[[ Extracted data, beginning ]]
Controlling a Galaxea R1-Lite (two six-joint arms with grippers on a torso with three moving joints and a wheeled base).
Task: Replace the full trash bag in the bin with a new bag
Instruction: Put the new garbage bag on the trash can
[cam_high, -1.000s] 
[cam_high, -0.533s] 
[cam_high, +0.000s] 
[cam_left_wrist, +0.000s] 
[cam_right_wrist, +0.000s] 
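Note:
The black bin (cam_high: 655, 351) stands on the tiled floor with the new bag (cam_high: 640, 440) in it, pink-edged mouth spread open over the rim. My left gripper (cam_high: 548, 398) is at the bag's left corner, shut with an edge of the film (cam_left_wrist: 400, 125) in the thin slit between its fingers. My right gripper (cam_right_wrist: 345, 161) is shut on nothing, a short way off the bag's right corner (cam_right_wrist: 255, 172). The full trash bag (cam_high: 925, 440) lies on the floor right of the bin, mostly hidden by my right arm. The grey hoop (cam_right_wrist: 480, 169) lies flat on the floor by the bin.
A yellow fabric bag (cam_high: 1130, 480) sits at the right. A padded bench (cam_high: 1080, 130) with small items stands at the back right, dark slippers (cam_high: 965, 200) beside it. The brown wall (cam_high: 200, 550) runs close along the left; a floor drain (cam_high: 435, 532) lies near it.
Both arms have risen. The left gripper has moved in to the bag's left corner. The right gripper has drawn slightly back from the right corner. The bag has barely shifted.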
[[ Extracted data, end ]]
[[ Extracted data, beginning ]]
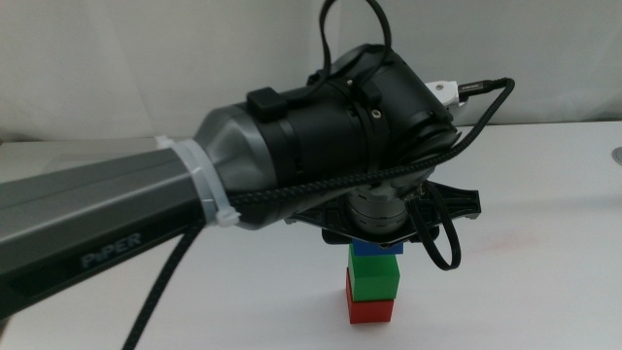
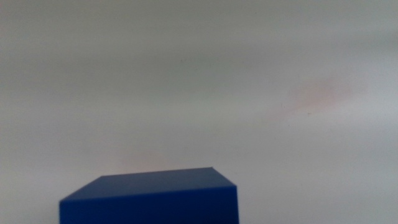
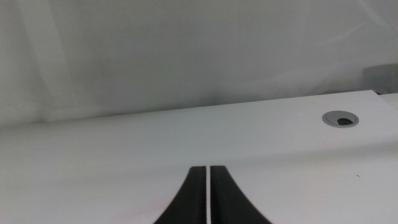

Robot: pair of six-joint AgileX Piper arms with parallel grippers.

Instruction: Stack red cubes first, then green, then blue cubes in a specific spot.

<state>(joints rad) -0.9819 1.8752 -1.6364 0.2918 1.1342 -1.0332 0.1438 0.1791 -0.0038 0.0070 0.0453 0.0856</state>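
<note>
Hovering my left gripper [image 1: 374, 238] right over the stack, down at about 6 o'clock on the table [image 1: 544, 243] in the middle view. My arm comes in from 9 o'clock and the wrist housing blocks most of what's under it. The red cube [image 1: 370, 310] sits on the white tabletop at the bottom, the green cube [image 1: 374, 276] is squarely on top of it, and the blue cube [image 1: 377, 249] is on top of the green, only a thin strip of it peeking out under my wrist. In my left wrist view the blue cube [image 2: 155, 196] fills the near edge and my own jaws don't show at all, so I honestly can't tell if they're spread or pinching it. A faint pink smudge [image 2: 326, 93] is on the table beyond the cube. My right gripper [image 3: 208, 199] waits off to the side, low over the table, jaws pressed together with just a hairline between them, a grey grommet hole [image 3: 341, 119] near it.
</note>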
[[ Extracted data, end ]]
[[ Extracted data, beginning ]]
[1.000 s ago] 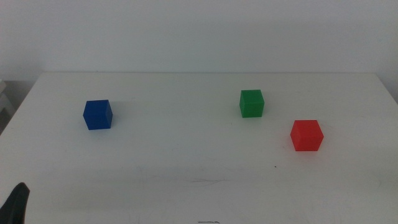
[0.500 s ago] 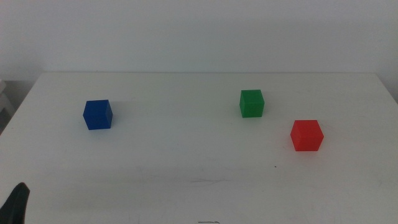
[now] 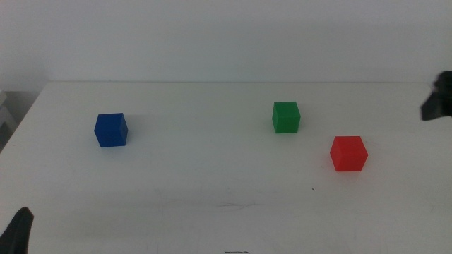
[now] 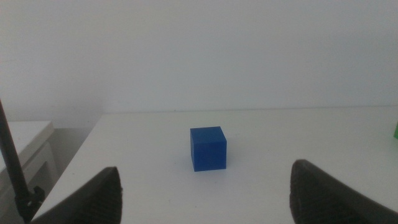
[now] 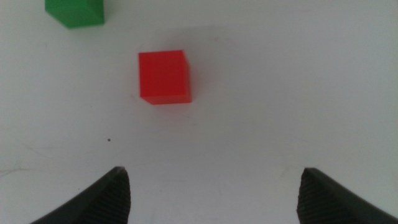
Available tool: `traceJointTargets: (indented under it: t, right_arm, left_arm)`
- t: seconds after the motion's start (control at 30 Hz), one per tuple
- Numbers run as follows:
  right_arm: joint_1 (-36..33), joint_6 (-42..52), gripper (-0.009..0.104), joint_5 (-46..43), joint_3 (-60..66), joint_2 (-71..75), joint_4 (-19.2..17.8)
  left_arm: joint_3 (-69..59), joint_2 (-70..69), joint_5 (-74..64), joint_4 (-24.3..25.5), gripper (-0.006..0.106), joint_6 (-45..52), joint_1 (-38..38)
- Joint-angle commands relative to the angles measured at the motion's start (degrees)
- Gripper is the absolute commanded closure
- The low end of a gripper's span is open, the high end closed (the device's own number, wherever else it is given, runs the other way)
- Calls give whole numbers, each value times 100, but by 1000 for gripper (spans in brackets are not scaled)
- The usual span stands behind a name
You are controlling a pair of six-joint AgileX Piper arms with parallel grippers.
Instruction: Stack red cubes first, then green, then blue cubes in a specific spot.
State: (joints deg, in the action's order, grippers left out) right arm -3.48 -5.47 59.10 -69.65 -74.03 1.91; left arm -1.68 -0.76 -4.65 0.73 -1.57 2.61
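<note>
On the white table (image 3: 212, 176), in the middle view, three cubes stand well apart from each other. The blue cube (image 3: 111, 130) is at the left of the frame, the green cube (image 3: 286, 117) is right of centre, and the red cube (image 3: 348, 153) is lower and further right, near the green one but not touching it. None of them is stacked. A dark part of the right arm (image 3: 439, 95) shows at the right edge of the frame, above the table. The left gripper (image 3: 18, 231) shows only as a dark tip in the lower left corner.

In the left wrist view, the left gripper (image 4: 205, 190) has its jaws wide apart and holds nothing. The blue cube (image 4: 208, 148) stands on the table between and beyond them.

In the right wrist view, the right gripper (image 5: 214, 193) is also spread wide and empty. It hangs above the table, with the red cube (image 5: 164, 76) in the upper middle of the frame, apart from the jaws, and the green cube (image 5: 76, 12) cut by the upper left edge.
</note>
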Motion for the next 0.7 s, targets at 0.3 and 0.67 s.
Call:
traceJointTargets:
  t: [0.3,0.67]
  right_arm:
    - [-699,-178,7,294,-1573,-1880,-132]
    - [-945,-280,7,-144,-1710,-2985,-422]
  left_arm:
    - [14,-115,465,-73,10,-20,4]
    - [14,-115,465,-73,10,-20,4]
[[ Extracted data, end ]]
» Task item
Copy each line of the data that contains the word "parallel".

» Answer to the problem
Robot: pair of six-joint AgileX Piper arms with parallel grippers.
You are controlling a pair of six-joint AgileX Piper arms with parallel grippers.

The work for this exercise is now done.